MATERIAL PROVIDED Start Marker

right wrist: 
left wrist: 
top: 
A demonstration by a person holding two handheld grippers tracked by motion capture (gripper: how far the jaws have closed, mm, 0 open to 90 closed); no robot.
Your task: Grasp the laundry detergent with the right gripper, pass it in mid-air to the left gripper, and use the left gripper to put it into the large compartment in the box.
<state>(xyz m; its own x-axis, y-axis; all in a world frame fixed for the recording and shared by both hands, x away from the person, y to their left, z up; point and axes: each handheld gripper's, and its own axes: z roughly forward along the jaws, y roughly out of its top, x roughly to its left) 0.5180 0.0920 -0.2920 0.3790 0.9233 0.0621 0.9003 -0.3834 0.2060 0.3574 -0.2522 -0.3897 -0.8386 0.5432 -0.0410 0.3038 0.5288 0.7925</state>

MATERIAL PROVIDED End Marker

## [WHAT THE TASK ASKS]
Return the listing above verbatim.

## [TASK ANSWER]
right wrist: 
left wrist: 
top: 
A demonstration by a person holding two handheld grippers tracked by motion capture (gripper: how far the jaws have closed, mm, 0 open to 90 closed); no robot.
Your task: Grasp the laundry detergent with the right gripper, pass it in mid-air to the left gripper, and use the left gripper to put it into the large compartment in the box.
<state>(xyz m; its own x-axis, y-axis; all in a world frame fixed for the recording and shared by both hands, x away from the person, y to their left, z up; point and axes: each handheld gripper's, and its own axes: z roughly forward along the jaws, y roughly out of its top, x roughly to its left) 0.5180 0.0920 -0.2920 0.3790 0.9233 0.0621 0.9003 -0.3834 0.2060 0.3574 -0.2522 -0.3897 -0.8386 0.5432 -0.0410 0.3038 0.5288 0.7925</state>

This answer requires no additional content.